For the three months ended June 30, 2023, there were 31 antidilutive shares excluded from the diluted EPS weighted average shares outstanding, 18 related to RSUs and 13 related to stock options. For the six months ended June 30, 2023, there were 231 antidilutive shares excluded from the diluted EPS weighted average shares outstanding, 180 related to RSUs and 51 related to stock options.

Cost Method Accounting

The Company follows ASC 325-20, Cost Method Investments, to account for its ownership interest in noncontrolled entities. Under ASC 325-20, equity securities that do not have readily determinable fair values (i.e., non-marketable equity securities) and are not required to be accounted for under the equity method are typically carried at cost (i.e., cost method investments). Investments of this nature are initially recorded at cost. Income is recorded for dividends received that are distributed from net accumulated earnings of the noncontrolled entity subsequent to the date of investment. Dividends received in excess of earnings subsequent to the date of investment are considered a return of investment and are recorded as reductions in the cost of the investment. Investments are written down only when there is clear evidence that a decline in value that is other than temporary has occurred.

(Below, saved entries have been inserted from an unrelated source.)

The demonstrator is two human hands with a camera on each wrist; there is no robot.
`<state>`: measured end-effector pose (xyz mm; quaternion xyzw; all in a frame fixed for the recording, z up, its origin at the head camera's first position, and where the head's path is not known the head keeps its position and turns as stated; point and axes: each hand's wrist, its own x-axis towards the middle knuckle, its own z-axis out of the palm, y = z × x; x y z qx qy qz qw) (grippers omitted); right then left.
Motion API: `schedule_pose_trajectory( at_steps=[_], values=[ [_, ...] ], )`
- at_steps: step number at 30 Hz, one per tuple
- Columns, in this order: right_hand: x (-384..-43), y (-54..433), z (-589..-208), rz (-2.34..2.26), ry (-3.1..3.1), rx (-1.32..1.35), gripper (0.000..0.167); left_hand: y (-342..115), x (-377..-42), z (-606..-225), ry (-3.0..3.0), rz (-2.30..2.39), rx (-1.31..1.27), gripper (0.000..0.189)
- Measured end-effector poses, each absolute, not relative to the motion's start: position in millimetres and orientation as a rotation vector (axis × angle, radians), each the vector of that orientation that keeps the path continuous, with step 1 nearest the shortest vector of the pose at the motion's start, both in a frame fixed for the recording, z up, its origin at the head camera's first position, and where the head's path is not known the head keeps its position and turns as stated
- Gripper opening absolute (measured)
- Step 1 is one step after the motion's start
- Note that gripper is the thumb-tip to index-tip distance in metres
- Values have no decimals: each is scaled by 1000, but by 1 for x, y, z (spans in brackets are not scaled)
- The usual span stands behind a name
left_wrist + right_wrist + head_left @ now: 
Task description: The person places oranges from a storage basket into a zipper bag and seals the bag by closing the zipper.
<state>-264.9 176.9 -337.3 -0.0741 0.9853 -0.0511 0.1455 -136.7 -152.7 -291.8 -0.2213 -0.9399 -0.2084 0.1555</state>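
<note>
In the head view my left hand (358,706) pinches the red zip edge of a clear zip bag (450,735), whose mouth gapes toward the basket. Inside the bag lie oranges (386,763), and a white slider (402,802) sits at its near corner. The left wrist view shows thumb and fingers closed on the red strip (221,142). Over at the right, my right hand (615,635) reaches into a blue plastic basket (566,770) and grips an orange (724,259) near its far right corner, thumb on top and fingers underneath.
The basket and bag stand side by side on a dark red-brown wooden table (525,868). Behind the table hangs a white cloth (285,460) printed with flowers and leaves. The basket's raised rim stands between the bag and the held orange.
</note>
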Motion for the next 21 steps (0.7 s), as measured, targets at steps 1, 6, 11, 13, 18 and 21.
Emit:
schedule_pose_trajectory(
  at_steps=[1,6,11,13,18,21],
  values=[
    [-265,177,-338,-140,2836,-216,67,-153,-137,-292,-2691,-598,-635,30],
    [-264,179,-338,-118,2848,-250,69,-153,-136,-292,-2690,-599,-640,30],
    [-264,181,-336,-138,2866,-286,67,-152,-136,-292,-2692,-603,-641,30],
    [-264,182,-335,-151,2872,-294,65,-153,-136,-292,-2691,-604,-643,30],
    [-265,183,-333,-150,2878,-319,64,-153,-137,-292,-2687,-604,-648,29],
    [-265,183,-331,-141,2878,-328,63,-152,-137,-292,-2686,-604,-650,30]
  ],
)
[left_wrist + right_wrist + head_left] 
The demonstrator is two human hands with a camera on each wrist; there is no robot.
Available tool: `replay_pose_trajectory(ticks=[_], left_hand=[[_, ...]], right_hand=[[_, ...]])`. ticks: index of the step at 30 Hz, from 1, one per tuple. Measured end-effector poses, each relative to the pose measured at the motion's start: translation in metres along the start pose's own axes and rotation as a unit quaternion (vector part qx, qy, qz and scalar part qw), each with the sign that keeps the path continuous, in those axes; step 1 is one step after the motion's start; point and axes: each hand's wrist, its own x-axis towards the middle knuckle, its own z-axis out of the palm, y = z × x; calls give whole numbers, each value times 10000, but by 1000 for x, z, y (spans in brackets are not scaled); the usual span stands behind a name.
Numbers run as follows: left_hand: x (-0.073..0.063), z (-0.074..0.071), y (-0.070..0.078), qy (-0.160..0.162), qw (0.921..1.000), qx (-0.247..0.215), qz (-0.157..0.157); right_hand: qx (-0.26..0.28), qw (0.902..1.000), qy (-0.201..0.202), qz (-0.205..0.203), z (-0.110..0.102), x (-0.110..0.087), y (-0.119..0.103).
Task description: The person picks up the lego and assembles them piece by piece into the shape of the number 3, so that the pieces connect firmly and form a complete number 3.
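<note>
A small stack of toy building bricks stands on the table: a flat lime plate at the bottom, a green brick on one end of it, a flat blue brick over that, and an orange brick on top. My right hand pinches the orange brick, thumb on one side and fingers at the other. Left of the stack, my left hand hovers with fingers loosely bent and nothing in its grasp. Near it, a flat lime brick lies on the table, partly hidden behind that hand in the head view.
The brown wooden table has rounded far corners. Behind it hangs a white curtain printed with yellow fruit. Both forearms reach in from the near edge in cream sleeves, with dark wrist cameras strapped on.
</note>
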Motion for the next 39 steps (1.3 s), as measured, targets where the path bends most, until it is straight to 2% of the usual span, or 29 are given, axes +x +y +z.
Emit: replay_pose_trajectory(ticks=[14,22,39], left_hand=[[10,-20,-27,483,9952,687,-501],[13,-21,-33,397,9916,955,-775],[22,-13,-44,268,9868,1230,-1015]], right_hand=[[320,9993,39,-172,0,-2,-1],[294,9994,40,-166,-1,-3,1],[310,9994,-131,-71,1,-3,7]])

Recent Accounting Pronouncements

ASU 2024-01, “Compensation — Stock Compensation (Topic 718): Scope Application of Profits Interest and Similar Awards” (“ASU 2024-01”) clarifies how an entity determines whether a profits interest or similar award is within the scope of Topic 718 or is not a share-based payment arrangement and therefore within the scope of other guidance. ASU 2024-01 provides an illustrative example with multiple fact patterns and also amends certain language in the “Scope” and “Scope Exceptions” sections of Topic 718 to improve its clarity and operability without changing the guidance. Entities can apply the amendments either retrospectively to all prior periods presented in the financial statements or prospectively to profits interest and similar awards granted or modified on or after the date of adoption. If prospective application is elected, an entity must disclose the nature of and reason for the change in accounting principle. ASU 2024-01 is effective January 1, 2025, including interim periods, and is not expected to have a significant impact on our financial statements.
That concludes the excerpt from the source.